I found the article about the "Electric Girl" that I recently posted in the psychic phenomena area by following a links to the hyper text of Fort's book wild talents. http://www.resologist.net/talent01.htm The section is very brief in that book and having never seen one of his books before I found it to be a strange read as I looked into it more. Clearly in this book he is presenting a whole series of events about unexplained incidents.

Then realising that Fort is highly quoted in paranormal circles, Sci Fi and has the Fortean Times as his legacy I thought I would find out more. The following comes from an aricle in the Fortean Times written by a young man completing his dotoral thesis at Durham University in the UK. I aplogise to those who already know much about this interesting character.

Who was Charles Fort?
Ian Kidd delves into the philosophical groundwork that underlies all of Fort’s writings...
By Ian Kidd December 2006


Regular readers of FT might think the question absurd, but Ian Kidd delves into the philosophical groundwork that underlies all of Fort’s writings and even his most preposterous ideas.

The question ‘who was Charles Fort?’ might seem rather out of place in the pages of Fortean Times. One would assume that even the casual reader has a vague idea that the title refers to an iconoclastic American who wrote some books about anomalous phenomena, with enough originality and insight to be honoured with a magazine and an enthusiastic following. But this only goes partway to answering the question: there is more to Fort’s work and ideas than is currently understood.

Fort started writing around 1900, although he only began the work for which he has become famous around 1915, when he wrote his now lost X and Y from whose ashes emerged The Book of the Damned four years later. In the 87 years since Damned exploded onto the US literary scene, Fort has shocked, confused, entertained and fascinated novelists, sceptics, paranormalists, science fiction writers and readers attracted by his striking writing and ideas. However, no one was ever really sure what Fort was all about, and even the current ‘paranormalist’ reading is insufficient.
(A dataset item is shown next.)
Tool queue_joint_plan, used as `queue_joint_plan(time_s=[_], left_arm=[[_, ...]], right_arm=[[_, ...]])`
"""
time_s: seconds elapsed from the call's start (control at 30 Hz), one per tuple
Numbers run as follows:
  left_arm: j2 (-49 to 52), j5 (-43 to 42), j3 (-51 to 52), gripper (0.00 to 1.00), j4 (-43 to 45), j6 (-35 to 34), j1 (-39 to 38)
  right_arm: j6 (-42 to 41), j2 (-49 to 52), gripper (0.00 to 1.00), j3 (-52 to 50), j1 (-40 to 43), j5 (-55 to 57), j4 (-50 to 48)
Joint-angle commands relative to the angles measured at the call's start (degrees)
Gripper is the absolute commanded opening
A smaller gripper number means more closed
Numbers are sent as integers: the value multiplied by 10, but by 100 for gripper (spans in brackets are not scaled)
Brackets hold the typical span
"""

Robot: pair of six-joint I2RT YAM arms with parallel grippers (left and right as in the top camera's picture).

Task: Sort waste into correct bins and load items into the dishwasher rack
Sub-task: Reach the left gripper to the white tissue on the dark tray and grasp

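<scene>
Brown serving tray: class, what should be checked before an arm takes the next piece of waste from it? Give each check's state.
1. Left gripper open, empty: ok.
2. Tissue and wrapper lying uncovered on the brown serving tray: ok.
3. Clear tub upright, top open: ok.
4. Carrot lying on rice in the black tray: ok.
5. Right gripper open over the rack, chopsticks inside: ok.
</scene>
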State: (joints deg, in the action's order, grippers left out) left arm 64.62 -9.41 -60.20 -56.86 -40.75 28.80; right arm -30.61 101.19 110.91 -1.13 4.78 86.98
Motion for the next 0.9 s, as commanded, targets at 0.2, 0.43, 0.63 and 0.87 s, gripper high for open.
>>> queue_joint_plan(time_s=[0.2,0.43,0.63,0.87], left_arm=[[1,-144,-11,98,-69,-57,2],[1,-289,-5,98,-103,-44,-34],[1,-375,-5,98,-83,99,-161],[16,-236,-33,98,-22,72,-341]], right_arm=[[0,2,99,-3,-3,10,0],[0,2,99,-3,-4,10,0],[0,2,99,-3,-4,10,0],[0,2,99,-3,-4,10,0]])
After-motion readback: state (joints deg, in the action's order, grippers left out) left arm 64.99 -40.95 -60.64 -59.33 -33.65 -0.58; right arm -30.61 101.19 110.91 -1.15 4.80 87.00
Part of the blame for this must belong to Fort himself. Even the most ardent fortean must admit that reading him isn’t always easy, even if it is always enjoyable. Many readers are doubtless put off by Fort’s abstruse writing style, disorienting bombardments of data and the enormous difficulty of deciding whether or not any of his hypotheses are to be taken seriously. HG Wells called Fort a “damnable bore” who “writes like a drunkard”, while critic HL Mencken snorted that if Fort “seriously maintains that there is an Upper Sargasso Sea” then he must be “enormously ignorant of elementary science”.

Although we can forgive those readers who were frustrated by the eccentricities of his style, too many critics conclude from their own interpretative shortcomings that Fort was a gullible, tabloid trawling crank who thought he could destroy science by proving the existence of floating islands in the sky. This has warranted the unjustified criticisms raised by many sceptics, who are prejudicially opposed to Fort without any reflection upon his merits.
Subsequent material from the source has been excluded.